Finalement, la concernée invoque encore une violation de sa vie privée ainsi que des droits de l’enfant, prévus aux articles 8 de la CEDH, 7 de la Charte des droits fondamentaux de l’Union européenne, désignée ci-après par « la Charte », et l’article 8 de la Convention internationale relative aux droits de l’enfant, désignée ci-après par « la CIDE », alors que l’attitude du ministre de ne pas procéder à son renvoi en France dans les plus brefs délais l’empêcherait de voir ses membres de famille, notamment ses enfants mineurs, lesquels seraient empêchés d’entretenir une relation familiale durable avec elle.

Le délégué du gouvernement conclut, quant à lui, au rejet du recours pour ne pas être fondé.

En présence de plusieurs moyens invoqués, le tribunal n'est pas lié par l'ordre dans lequel ils lui ont été soumis et détient la faculté de les toiser suivant une bonne administration de la justice et l'effet utile s'en dégageant.

Le tribunal précise tout d’abord qu’une décision de placement en rétention est prise dans l’objectif de l’exécution d’une mesure d’éloignement. C’est ainsi que l’article 120, paragraphe (1) de la loi du 29 août 2008 prévoit ce qui suit : « Afin de préparer l’éloignement en application des articles 27, 30, 100, 111, 116 à 118 […], l’étranger peut, sur décision du ministre, être placé en rétention dans une structure fermée, à moins que d’autres mesures moins coercitives telles que prévues à l’article 125, paragraphe (1), ne puissent être efficacement appliquées.

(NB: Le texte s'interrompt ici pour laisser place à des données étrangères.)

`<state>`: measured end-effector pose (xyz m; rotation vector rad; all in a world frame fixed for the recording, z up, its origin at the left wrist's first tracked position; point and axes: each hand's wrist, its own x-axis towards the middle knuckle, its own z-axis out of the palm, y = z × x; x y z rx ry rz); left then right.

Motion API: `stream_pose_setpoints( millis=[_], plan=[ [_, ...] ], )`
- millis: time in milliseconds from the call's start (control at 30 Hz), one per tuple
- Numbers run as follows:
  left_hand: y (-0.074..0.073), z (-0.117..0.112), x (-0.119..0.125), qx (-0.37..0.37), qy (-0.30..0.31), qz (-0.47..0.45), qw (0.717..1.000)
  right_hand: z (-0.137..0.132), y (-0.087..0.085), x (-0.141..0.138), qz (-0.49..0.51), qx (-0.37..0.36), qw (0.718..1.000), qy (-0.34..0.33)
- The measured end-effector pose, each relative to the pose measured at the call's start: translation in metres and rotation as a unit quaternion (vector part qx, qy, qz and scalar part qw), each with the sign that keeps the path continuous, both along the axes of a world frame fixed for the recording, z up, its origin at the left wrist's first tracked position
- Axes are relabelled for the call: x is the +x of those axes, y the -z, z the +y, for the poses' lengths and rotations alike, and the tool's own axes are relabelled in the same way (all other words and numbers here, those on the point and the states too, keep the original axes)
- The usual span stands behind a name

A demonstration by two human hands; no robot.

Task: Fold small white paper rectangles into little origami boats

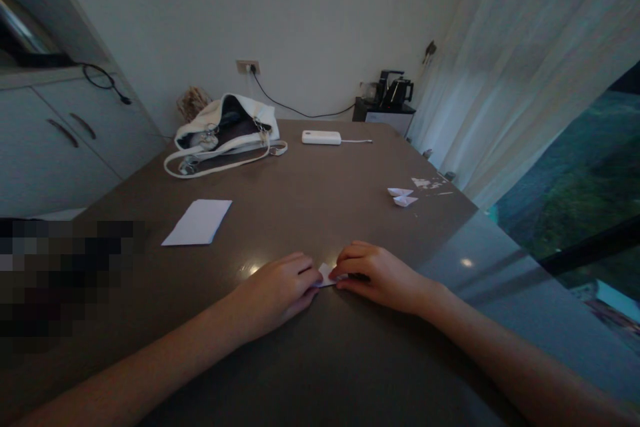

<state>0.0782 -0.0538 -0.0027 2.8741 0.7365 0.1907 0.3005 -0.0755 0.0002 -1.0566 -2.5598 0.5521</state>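
since the fingers cover both its ends, the small folded paper [326, 275] shows only in the gap between the left hand [286, 285] and the right hand [376, 275], on the near part of the desk [320, 200]. it seems to lie longways from side to side, with a little tip that points to the far side. neither hand is nearer: each one pinches its own end with curled fingers. two little paper shapes [404, 201] sit farther off to the right, and some flat white paper [197, 222] lies to the left.
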Motion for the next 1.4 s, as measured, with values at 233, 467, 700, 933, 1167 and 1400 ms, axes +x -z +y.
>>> stream_pose_setpoints(
  millis=[233,467,700,933,1167,1400],
  plan=[
    [0.002,0.0,-0.002,0.061,0.044,0.012,0.997,0.0,0.002,0.0,0.0,0.008,1.0,-0.005],
    [-0.002,0.002,0.0,0.095,0.074,0.012,0.993,-0.001,0.001,-0.002,-0.027,0.039,0.999,-0.005],
    [0.012,0.001,-0.002,0.144,0.062,-0.008,0.988,-0.003,-0.001,-0.003,-0.056,0.078,0.995,-0.004],
    [0.005,-0.001,-0.003,0.11,0.017,-0.09,0.99,-0.004,0.004,-0.007,-0.05,0.121,0.991,0.021],
    [-0.007,-0.004,0.002,-0.181,-0.148,-0.226,0.946,-0.009,0.005,-0.014,0.176,0.002,0.974,0.14],
    [-0.002,-0.003,0.007,-0.356,-0.173,-0.284,0.873,-0.008,0.008,-0.018,0.236,-0.122,0.948,0.175]
  ],
)
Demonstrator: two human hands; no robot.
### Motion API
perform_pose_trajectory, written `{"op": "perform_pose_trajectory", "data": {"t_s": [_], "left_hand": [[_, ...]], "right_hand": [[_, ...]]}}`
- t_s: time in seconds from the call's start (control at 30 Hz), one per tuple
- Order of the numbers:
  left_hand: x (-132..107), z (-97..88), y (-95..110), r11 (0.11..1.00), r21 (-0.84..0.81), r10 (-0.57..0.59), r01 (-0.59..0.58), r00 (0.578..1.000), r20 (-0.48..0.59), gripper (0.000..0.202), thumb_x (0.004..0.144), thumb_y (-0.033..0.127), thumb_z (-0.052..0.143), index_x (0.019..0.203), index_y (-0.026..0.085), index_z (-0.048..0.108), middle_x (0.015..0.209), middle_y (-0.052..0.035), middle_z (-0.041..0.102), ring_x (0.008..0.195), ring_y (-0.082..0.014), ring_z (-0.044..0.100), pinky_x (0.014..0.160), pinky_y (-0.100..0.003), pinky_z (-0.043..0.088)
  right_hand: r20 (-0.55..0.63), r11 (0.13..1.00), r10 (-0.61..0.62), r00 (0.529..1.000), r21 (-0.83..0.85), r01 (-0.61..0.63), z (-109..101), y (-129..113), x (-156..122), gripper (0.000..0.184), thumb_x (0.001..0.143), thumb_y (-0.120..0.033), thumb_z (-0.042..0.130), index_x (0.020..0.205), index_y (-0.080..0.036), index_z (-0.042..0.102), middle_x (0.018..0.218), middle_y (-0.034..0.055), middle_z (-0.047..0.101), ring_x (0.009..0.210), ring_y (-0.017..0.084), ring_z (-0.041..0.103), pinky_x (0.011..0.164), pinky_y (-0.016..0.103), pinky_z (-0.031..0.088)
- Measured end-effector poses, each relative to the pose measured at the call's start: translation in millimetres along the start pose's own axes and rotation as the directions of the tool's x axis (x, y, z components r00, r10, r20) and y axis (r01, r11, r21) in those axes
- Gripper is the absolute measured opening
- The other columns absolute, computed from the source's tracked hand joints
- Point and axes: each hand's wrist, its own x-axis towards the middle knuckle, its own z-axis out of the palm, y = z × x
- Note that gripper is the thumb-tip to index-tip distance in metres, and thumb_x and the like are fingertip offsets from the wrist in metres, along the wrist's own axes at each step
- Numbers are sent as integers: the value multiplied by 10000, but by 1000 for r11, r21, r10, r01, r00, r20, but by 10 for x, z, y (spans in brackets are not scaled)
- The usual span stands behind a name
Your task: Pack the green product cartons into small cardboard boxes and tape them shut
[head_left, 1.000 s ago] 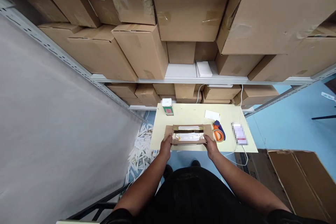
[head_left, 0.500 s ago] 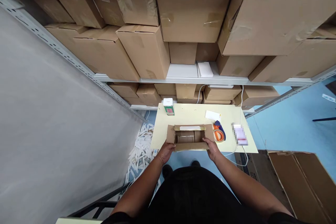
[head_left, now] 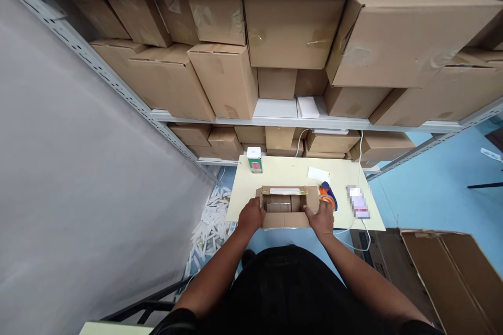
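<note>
Cream table (head_left: 283, 171) below carton-laden shelves (head_left: 236, 118), left grip (head_left: 251, 215) and right grip (head_left: 324, 218) closed on a small box (head_left: 285, 219)

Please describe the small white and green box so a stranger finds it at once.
Look at the pale yellow table below the shelves of brown cardboard boxes. At its far left corner stands a small upright box. Only it is white on top with a green front.
</note>
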Motion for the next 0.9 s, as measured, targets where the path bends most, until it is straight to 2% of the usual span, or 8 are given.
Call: {"op": "perform_pose_trajectory", "data": {"t_s": [0.1,0.23,0.33,0.43,0.5,0.6,0.73,0.9], "left_hand": [[129,102,104,994,0,-106,106,993,43,336,824,281,662,1140,172,627,1150,-184,685,1108,-342,642,954,-411,447],[193,196,202,988,4,-155,155,988,25,254,812,222,643,1057,157,631,1077,-200,710,1059,-350,668,905,-403,461],[85,197,276,981,-20,-192,192,981,-8,324,799,199,634,1122,169,622,1085,-178,722,1057,-332,674,904,-381,459],[-144,183,358,974,-80,-215,210,975,-54,559,797,217,638,1346,192,536,1040,-136,743,1023,-326,686,910,-380,454],[-332,181,411,972,-124,-211,199,974,-87,687,800,224,641,1460,214,450,999,-110,750,995,-332,692,919,-390,450],[-623,184,465,970,-168,-202,178,970,-134,717,806,219,643,1493,237,438,1058,-115,743,1027,-342,681,959,-402,439],[-1011,154,441,974,-171,-180,146,963,-201,723,826,205,600,1525,255,425,1242,-136,683,1108,-338,649,999,-408,437],[-1535,54,264,963,-222,-216,155,935,-281,881,759,155,610,1587,263,331,1355,-134,600,1107,-311,637,1000,-373,448]], "right_hand": [[126,983,-61,990,-167,82,-98,-16,110,701,819,-656,614,1267,-118,604,1274,253,601,1271,426,504,1046,532,399],[141,986,-80,987,-135,99,-157,36,295,877,794,-686,619,1422,-86,506,1444,278,497,1342,462,435,1071,569,353],[229,988,-83,970,-106,110,-176,99,407,884,815,-687,580,1443,-73,483,1494,285,463,1337,465,449,1058,583,359],[370,982,-90,925,-123,145,-197,116,476,733,882,-626,505,1373,-83,546,1444,287,520,1290,454,511,1014,587,390],[489,976,-92,868,-127,175,-200,89,504,576,905,-567,501,1228,-112,642,1311,265,630,1206,417,590,982,544,424],[608,969,-112,786,-109,223,-173,-7,524,414,906,-512,528,984,-152,717,1064,222,733,1066,366,671,918,466,465],[629,945,-194,753,-86,315,-125,-200,445,344,898,-421,541,928,-137,733,1022,237,742,1032,368,682,884,440,466],[643,896,-310,700,-49,442,-135,-465,80,252,848,-338,606,954,-156,745,1018,201,756,1008,338,682,867,396,455]]}}
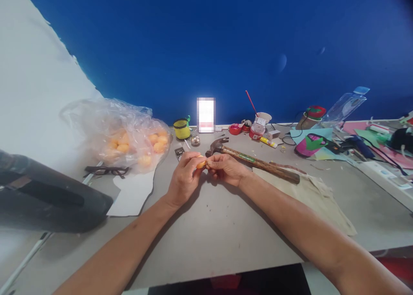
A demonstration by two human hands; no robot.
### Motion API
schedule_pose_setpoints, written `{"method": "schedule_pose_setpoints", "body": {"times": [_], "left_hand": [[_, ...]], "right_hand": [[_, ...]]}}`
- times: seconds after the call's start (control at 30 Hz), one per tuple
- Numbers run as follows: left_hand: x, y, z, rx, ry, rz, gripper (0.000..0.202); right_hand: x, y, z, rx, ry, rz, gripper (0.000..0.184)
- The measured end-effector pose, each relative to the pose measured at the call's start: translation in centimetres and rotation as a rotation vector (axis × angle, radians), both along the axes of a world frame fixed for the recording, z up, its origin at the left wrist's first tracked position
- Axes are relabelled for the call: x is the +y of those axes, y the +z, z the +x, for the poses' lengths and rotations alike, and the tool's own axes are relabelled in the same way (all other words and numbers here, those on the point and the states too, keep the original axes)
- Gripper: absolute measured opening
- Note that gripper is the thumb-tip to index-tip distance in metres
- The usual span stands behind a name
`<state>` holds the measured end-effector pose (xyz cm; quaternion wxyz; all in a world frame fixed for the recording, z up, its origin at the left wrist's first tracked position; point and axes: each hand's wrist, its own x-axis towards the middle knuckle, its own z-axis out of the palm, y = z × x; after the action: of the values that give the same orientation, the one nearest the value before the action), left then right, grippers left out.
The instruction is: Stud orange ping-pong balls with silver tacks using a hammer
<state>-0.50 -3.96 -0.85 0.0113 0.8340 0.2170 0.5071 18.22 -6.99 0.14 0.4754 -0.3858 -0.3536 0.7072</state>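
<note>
Over the middle of the table, my left hand (186, 174) is closed around a small orange fruit (201, 162), probably an apricot. My right hand (225, 168) meets it from the side, thumb and fingertips pinched at the fruit's right end. Much of the fruit is covered by my fingers, and what lies exactly between the right fingertips is too small to make out. Just behind my right hand lies a claw hammer (264, 165) with a wooden handle. Similar orange fruits (158, 143) fill a clear plastic bag (135, 110) on the left.
A large dark cylinder (48, 196) and eyeglasses (106, 170) are at left. Under the hammer lies a beige cloth (309, 200). Toward the wall stand a yellow pot (181, 129), a bright blurred screen (206, 114) and cups (263, 118). Papers and a power strip (383, 179) crowd the right.
</note>
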Motion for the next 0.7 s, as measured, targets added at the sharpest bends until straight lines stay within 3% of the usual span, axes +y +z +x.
{"method": "schedule_pose_setpoints", "body": {"times": [0.37,0.7], "left_hand": [[-0.2,1.0,-0.7,0.145,0.043,-0.019,0.024],[0.2,0.5,-0.3,0.083,0.079,-0.003,0.020]], "right_hand": [[0.0,0.8,0.5,0.035,0.089,-0.014,0.036],[-0.6,0.4,-1.7,0.065,-0.124,0.051,0.043]]}}
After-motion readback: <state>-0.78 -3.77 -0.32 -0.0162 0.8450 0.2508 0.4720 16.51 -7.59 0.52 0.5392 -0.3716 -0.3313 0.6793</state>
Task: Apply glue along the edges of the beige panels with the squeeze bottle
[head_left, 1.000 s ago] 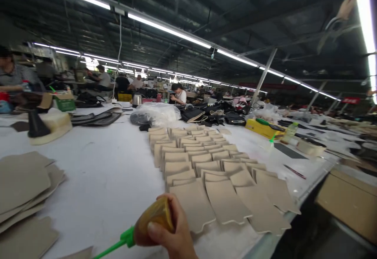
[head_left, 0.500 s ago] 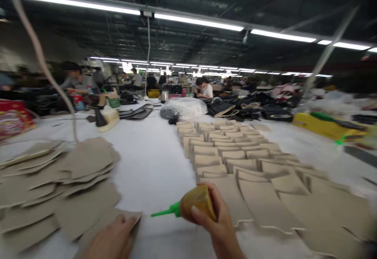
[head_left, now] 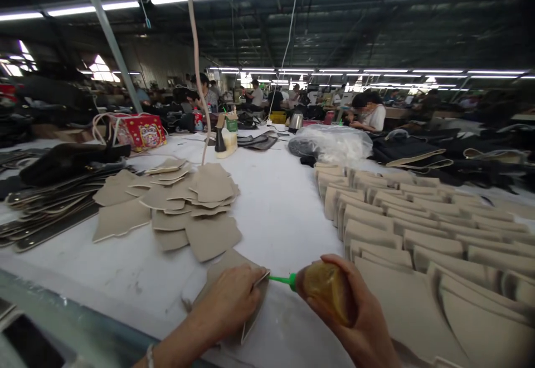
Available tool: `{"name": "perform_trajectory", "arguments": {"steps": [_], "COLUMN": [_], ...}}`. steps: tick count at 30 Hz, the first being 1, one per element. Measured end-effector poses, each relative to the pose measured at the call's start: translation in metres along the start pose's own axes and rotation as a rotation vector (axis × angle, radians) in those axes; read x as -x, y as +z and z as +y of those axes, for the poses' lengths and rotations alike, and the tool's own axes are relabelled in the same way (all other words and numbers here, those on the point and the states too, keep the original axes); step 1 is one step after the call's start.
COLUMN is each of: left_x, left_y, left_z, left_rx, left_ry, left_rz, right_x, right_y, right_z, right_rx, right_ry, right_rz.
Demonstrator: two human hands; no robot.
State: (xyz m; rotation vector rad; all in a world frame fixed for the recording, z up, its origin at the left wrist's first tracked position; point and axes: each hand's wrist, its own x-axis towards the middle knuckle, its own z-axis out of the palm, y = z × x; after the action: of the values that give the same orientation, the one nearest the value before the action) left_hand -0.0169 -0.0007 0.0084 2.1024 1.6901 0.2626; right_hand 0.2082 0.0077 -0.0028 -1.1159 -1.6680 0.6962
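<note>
My right hand (head_left: 355,312) is wrapped round a squeeze bottle (head_left: 326,287) of amber liquid, probably glue, lying nearly level. Its thin green nozzle (head_left: 281,280) points left, and the tip is at the edge of a beige panel (head_left: 225,262). My left hand (head_left: 234,298) grips that panel near its right corner, fingers closed over it; the thumb is mostly hidden. Beyond it lies a loose pile of similar beige panels (head_left: 213,237). Rows of folded, overlapping beige pieces (head_left: 376,223) cover the table to the right of the bottle.
Dark flat pieces (head_left: 58,203) are stacked at the left. Farther back stand a red patterned bag (head_left: 140,132), a black-capped bottle (head_left: 220,140) and a metal kettle (head_left: 296,121). A clear plastic bundle (head_left: 334,142) lies at the far side. A cord (head_left: 195,50) hangs over the white table (head_left: 276,212).
The view has swung left, bringing in the dark stack and the table's front edge. The nozzle tip has come from apart to the edge of the panel under my left hand.
</note>
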Motion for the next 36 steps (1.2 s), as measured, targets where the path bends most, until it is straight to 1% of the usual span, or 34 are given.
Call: {"name": "perform_trajectory", "arguments": {"steps": [6, 9, 15, 18, 21, 24, 27, 33, 36], "left_x": [0.002, 0.002, 0.004, 0.006, 0.005, 0.004, 0.003, 0.005, 0.006], "left_y": [-0.003, -0.002, 0.005, 0.006, 0.006, 0.006, 0.006, 0.006, 0.007], "left_z": [0.005, 0.007, 0.003, 0.003, 0.004, 0.004, 0.004, 0.004, 0.003], "left_rx": [-0.029, -0.055, -0.034, -0.040, -0.045, -0.044, -0.041, -0.028, -0.022], "left_ry": [-0.019, -0.039, -0.044, -0.045, -0.047, -0.055, -0.054, -0.040, -0.030], "left_rz": [0.004, -0.005, 0.009, 0.014, 0.011, 0.007, -0.002, -0.006, 0.005], "right_x": [-0.006, -0.005, -0.002, -0.002, -0.003, -0.002, -0.001, 0.001, 0.000], "right_y": [0.001, 0.000, -0.001, -0.001, -0.002, -0.003, -0.002, -0.003, -0.004], "right_z": [0.000, 0.000, 0.007, 0.010, 0.013, 0.015, 0.018, 0.019, 0.019], "right_rx": [0.165, 0.213, 0.231, 0.224, 0.207, 0.200, 0.208, 0.173, 0.151], "right_ry": [-0.189, -0.222, -0.148, -0.156, -0.110, -0.056, -0.032, 0.005, 0.018], "right_rz": [-0.113, -0.131, -0.059, -0.068, -0.080, -0.052, -0.023, -0.083, -0.045]}}
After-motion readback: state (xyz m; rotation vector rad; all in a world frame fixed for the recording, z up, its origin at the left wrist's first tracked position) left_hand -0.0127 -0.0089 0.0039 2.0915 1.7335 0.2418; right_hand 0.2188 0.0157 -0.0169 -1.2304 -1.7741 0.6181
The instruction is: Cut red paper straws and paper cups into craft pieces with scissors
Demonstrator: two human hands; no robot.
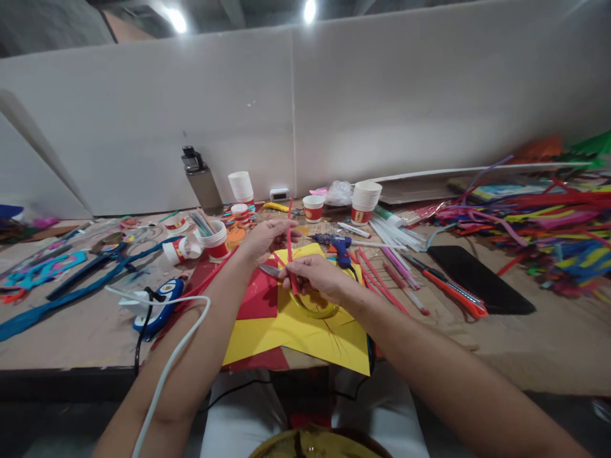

Une décision de placement en rétention est prise contre l’étranger en particulier s’il existe un risque de fuite ou si la personne concernée évite ou empêche la préparation du retour ou de la procédure d’éloignement […] ».

4Par ailleurs, en vertu de l’article 120, paragraphe (3) de la même loi : « La durée de la rétention est fixée à un mois. La rétention ne peut être maintenue qu’aussi longtemps que le dispositif d’éloignement est en cours et exécuté avec toute la diligence requise. Elle peut être reconduite par le ministre à trois reprises, chaque fois pour la durée d’un mois si les conditions énoncées au paragraphe (1) qui précède sont réunies et qu’il est nécessaire de garantir que l’éloignement puisse être mené à bien.

Si, malgré les efforts employés, il est probable que l’opération d’éloignement dure plus longtemps en raison du manque de coopération de l’étranger ou des retards subis pour obtenir de pays tiers les documents nécessaires, la durée de rétention peut être prolongée à deux reprises, à chaque fois pour un mois supplémentaire. ».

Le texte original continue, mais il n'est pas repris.